Crítica do espetáculo Democracia, de Felipe Hirsch (Brasil).
– por Soraya Martins
Democracia. Escrito bem grande no fundo do palco. Com luzes. Funcionando como cenário-texto para tecer um jogo niilista e trágico de uma geração chilena que viveu a ditadura de 1973 a 1987. A peça do diretor Felipe Hirsch, Democracia, com coprodução da Mostra Internacional de Teatro de São Paulo, MITsp, a Fundacion Teatro a Mil e Teatro Universidad Finis Terrae, propõe investigar, de acordo com a sinopse, entre outras coisas, as complexidades da democracia no mundo, fazendo uma crítica à ideologia dominante da meritocracia. Fala do Chile, fala do Brasil.
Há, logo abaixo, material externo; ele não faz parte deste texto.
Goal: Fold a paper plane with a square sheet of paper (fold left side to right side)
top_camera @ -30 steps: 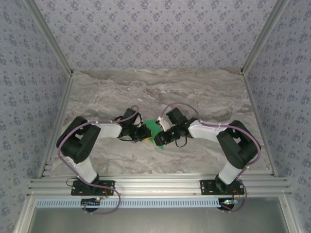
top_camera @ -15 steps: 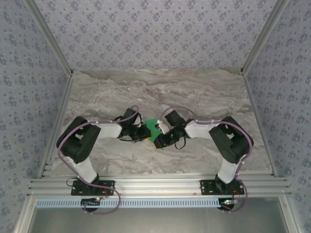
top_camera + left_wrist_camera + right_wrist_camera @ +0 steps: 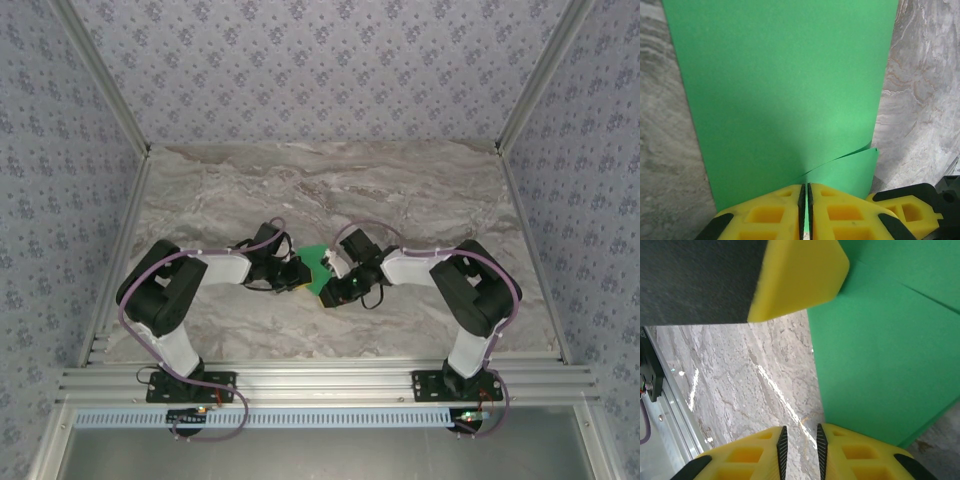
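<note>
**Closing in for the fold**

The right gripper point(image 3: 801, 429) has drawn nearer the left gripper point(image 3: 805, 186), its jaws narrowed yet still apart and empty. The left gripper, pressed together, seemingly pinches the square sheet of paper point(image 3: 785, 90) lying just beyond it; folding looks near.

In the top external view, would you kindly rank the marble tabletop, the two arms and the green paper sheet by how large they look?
1. marble tabletop, clearly the largest.
2. left arm and right arm: they look alike, so I leave them unranked.
3. green paper sheet, by far the smallest.
</note>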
Pergunta número 1: Quais os corpos autorizados a estarem no palco para falar de democracia, desigualdade, ética e economia? a) Todos b) Nenhum c) Os privilegiados d) Eles e) Os outros.
A peça se estabelece a partir de um jogo em que se lança uma palavra, início de uma frase ou uma pergunta e logo após tem-se as possibilidades de respostas. Exemplo: Quais os corpos autorizados a estarem no palco para falar de democracia, desigualdade, ética e economia? a) Todos b) Nenhum c) Os privilegiados d) Eles e) Os outros. A repetição é uma marca desse jogo, que guia o espetáculo do início ao fim. A repetição como proposta estética, que leva o espectador a uma exaustão. É a pergunta: o que essa repetição evoca como significado? Pensar no como/na forma em que se dá Democracia, é pensar em uma espécie de melancolia/niilismo da forma, com total consciência do passado que não passou, de uma ferida aberta social transformada em potência criadora?
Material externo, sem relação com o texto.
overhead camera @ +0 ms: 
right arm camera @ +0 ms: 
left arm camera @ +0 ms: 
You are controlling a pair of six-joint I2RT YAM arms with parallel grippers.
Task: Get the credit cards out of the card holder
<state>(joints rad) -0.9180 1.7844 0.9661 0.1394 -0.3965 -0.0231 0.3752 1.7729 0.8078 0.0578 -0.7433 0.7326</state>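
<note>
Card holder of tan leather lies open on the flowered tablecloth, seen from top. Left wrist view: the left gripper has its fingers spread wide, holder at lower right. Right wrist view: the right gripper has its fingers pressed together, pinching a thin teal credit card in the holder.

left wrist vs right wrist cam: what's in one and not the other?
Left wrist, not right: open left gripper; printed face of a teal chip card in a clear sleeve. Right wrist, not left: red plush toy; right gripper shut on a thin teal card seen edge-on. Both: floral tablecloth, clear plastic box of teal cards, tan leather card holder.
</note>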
Tem-se uma repetição do texto e do próprio jogo de perguntas e possibilidades de respostas que é o contrário de uma repetição espetacular, ou seja, um repetir que faz emergir a potência dos choques e perturbações, desloca o foco do olhar, que nunca é a repetição do mesmo. O horizonte de expectativa do público não é deslocado, pois dessa prática não surge um significante novo que vai paulatinamente inscrevendo a performance em novos saberes sociais e históricos. Aqui a repetição como forma, que volta incessantemente ao passado, não estabelece fissuras e cesuras com o continuum da história, não mantém a tensão, historicamente crucial que pauta as relações entre indivíduo e história. Da repetição tem-se pequenos alívios cômicos.
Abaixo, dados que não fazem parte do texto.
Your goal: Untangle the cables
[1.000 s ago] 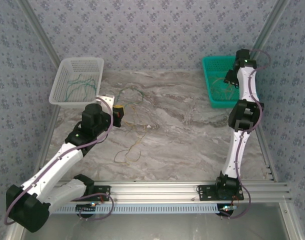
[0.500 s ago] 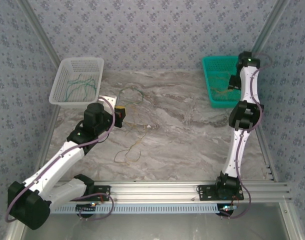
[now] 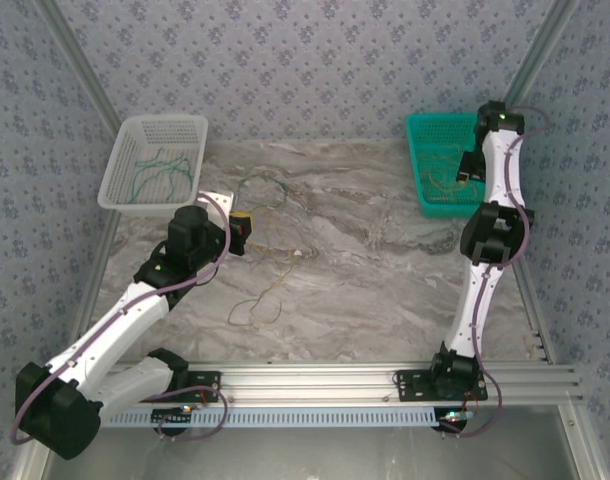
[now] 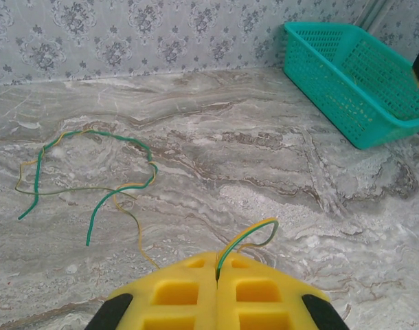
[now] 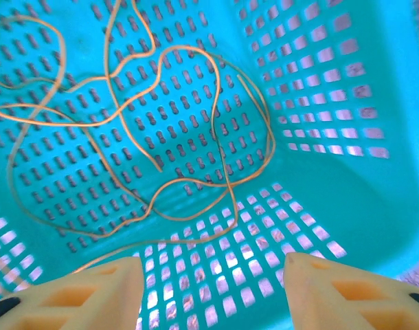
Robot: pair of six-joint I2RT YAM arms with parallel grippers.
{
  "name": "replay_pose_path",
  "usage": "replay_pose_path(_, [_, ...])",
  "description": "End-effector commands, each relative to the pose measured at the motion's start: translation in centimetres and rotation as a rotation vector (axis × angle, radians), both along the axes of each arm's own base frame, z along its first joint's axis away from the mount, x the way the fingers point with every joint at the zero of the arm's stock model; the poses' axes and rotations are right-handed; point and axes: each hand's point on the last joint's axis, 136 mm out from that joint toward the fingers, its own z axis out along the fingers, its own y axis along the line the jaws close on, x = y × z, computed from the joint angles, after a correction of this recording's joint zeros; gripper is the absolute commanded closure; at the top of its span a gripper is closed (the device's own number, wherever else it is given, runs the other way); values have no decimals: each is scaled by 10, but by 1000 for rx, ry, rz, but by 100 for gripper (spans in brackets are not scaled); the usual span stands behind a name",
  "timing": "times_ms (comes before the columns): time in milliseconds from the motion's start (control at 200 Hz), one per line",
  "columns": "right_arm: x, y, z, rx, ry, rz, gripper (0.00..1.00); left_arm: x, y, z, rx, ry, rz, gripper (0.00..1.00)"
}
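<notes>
Yellow-padded left gripper (image 4: pixel 217 265): clamped tight on a pinched strand (image 4: pixel 249 234); the strand is green and yellow together, arching up just ahead of the fingertips and curving down to their right
Grey marbled tabletop (image 4: pixel 264 158): carries everything not yet sorted
Green-and-yellow loose cables (image 4: pixel 153 168): ahead and to the left of the left gripper; near it but apart; long axis lying crosswise to its reach; a thin yellow tail runs back toward the gripper, though whether it joins the pinched strand cannot be told
Yellow-padded right gripper (image 5: pixel 211 260): fingers standing apart, nothing between them; hovering over the basket floor
Mesh teal basket (image 5: pixel 347 192): directly beneath the right gripper; far ahead and to the right of the left gripper
Orange-yellow sorted cables (image 5: pixel 215 137): loose loops on the basket floor, below and ahead of the right gripper
Plastic white basket (image 3: pixel 165 120): just beyond the left gripper, to its left; a few green strands inside
Nearer arm: left; the right gripper is well apart from the loose cables
Judgement: drawing the pinched strand away from the loose cables looks like the step in hand; snagging at a crossing is the risk
</notes>
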Motion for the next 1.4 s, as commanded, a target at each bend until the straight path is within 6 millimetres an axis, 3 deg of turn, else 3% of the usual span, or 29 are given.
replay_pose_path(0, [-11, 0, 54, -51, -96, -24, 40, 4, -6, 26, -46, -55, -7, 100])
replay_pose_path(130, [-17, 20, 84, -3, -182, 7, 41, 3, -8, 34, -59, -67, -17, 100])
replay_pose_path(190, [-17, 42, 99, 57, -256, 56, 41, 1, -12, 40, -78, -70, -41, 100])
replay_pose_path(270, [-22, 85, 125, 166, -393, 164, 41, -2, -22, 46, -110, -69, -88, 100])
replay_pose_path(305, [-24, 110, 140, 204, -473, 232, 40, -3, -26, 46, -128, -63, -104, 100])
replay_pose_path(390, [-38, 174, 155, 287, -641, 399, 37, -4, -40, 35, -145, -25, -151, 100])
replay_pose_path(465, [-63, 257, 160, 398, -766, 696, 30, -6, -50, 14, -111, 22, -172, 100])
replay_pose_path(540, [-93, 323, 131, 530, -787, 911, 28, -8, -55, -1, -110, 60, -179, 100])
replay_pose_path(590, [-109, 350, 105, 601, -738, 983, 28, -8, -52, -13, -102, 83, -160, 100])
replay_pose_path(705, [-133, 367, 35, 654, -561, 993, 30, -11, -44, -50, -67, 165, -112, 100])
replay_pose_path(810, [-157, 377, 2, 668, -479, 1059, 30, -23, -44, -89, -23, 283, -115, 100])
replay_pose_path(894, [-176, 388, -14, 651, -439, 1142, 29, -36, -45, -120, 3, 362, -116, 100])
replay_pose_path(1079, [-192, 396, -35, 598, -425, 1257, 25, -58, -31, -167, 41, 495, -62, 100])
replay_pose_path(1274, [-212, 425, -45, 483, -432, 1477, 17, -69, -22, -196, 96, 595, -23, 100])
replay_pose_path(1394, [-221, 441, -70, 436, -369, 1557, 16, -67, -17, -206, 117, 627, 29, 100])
Como tecer as lembranças e rememorações (da ditadura chilena, da ditadura do Brasil, do mundo) não como simplesmente a particularidade de um acontecimento, mas como aquilo que nele é criação específica, emergência do novo – um lembrar criador e transformador? Espiralar, como coloca Leda Maria Martins, que “atualiza os diapasões da memória, lembranças resvaladas de esquecimento, tranças aneladas na improvisação que borda os restos, resíduos e vestígios”. Emergência do novo, de onde verdadeiramente se pode refletir sobre as complexidades da democracia, o mérito, “a ditadura, a educação, a economia, a desigualdade, a ética e, inclusive, a família” e também construir espaços e relações que possam reconfigurar, material e simbolicamente, um território comum.
Em contraste com O Alicerce das vertigens, do congolês Dieudonné Niangouna, peça que também integra a Mostra Internacional de Teatro, Democracia, de Felipe Hirsch, não se apresenta como lugar criador de produção de pensamento crítico sobre a história, a ditadura chilena, as desigualdades e as complexidades do mundo. Não se apresenta como local de produção de história pública no sentido mais sofisticado e abrangente do termo como pretende ser.
Quais os corpos autorizados a estarem no palco para falar de democracia, desigualdade, ética e economia? a) Todos b) Nenhum c) Os privilegiados d) Eles e) Os outros. Se são só os privilegiados, isso é um efeito antidemocrático.
*Texto originalmente publicado pela Prática da Crítica no site da MITsp.